All Is Not Lost, Even if Your Backmount Is . . .
Okay, so losing a strong backmount is a minor tragedy – but it doesn’t have to be the end of the world, and it certainly doesn’t have to be the end of your dominance.
In fact, in the spirit of finding opportunity in calamity, we’re looking at some of the submissions available to you when your opponent sneaks his hips past his your bottom hook.
As you may remember, we discussed, in our last post, how to work your way to an arm triangle choke after losing backmount. In this post, we’ll look at a couple of alternative submissions: the kimura and the armbar. Our original posts on those submissions are here and here, respectively. We also covered the (similar) kimura from side control once before.
A Similar Start to Two Submissions
The two submissions start similarly, and so we’ll start with a video covering the early steps of both. Here, Coach Josh Labossiere of Black Diamond MMA demonstrates the fundamentals:
So, your opponent escapes your backmount by getting his hips to the mat. As he rotates his body away, the arm triangle becomes less and less viable an option. The kimura and armbar become perfectly fine options, though. Whichever option you prefer, here’s how to start:
- Lean your bodyweight heavily into your opponent’s shoulder.
- As Josh illustrates, your pressure should be angled down and forward.
- That’ll sap a lot of his energy and force him to move.
- If he rolls away from you, you can re-take his back.
- If he tries to roll towards you, you have these subs available to you.
- Switch from the over-under grip to a kimura grip.
- Yes, get this grip, even if you intend to go for the armbar. It will give you great control over your opponent’s body and arm as you transition.
- If you’re oriented like Coach Josh and (Crazy) Wayne, you’ll initially have your left arm hooked under your opponent’s top-side (left) arm and your right arm hooked under his neck.
- Switch from that grip to a kimura grip as follows:
- Grab your opponent’s top-side (left) wrist with your right hand.
- Keep your left arm under your opponent’s left arm and grab your own right wrist with your left hand.

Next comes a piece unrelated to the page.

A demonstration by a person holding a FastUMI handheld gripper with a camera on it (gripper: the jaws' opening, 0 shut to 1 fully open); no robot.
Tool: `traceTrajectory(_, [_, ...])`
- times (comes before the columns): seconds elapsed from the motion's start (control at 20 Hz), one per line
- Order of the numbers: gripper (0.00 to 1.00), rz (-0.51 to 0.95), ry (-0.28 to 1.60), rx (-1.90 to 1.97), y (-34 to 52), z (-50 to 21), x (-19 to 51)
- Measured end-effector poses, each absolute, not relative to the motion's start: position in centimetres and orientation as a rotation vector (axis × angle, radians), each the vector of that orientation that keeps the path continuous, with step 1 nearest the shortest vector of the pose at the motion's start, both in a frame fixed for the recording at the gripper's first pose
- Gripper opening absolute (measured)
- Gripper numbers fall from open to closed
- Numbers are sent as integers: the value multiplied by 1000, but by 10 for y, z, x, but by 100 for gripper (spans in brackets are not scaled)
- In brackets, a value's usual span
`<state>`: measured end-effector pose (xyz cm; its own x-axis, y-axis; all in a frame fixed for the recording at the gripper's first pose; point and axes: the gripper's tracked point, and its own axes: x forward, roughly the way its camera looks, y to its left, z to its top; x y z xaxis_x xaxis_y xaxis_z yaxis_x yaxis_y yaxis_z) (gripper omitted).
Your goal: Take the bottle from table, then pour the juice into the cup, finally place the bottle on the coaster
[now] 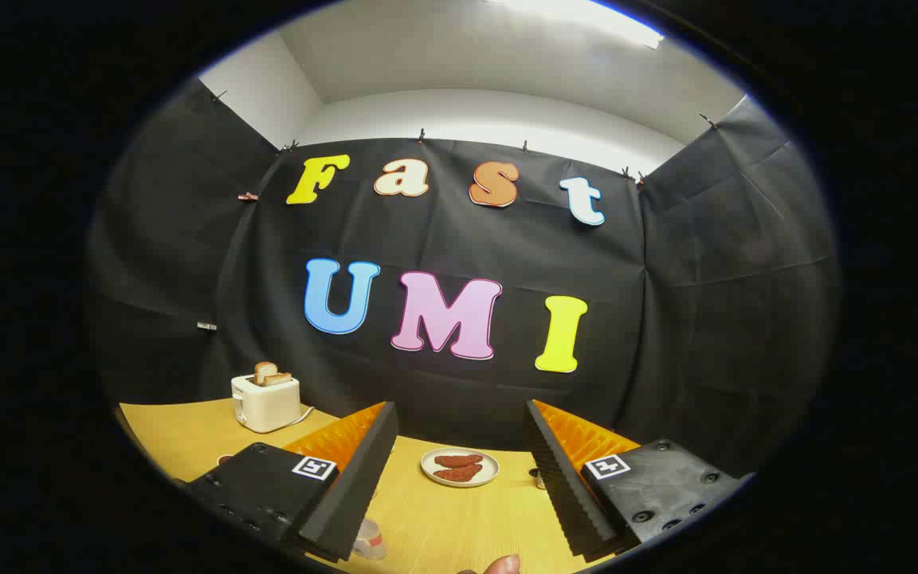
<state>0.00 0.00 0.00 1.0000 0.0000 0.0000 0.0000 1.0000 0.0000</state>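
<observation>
The gripper [459, 478] hangs above a yellow wooden table [451, 526] with its 2 fingers spread wide and nothing between them. Each finger is black with a ribbed inner pad and an orange back, and each carries 1 small square marker on its black mount.

Beyond the fingers, in the gap between them, a small white plate [460, 467] sits on the table with 2 reddish-brown pieces of food on it. Far to the left, near the black cloth wall, stands a cream toaster [266, 402] with 2 slices of toast [271, 373] poking out of the top; a thin cord trails from its right side.

Just beside the left finger, low and near, a small clear cup [369, 540] with a reddish base is partly hidden by the finger. At the very near edge, between the fingers, a rounded brownish-red top [501, 565] peeks in; it may be the bottle's cap, but too little shows to tell. A small dark object [537, 478] sits just behind the right finger, too hidden to name.
</observation>
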Motion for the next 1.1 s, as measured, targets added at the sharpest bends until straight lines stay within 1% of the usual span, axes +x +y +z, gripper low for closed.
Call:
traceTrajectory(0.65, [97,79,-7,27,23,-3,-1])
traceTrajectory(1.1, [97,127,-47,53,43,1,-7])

- Scoot your head-side (right) knee up towards your opponent’s head.
Pick Your Submission, Go for the Finish
- Get and maintain your kimura grip (see above).
- Step up your hip-side (left) knee. Keep your shin to his back and your foot at his hip.
- Step your head-side leg over your opponent’s head.
- Hug the trapped arm to your chest. Twist your chest (with the arm) to face away from your opponent. Get the tap.
- As with the kimura, step up your left leg to your opponent’s hip, and step your right leg over his head to in front of his face.
- Drop back onto your butt; change your grip as you fall.
- Trapping the arm, grab your right hip with your left hand.
- With your right, grab your opponent’s hand and make sure you keep his hand oriented such that his pinky is along the center of his chest.
- Lean back, keeping your opponent’s arm glued to your chest. Extend your left leg across your opponent’s chest, if you choose. Keep your knees pinched. Push your hips into the back of your opponent’s elbow. Get the tap.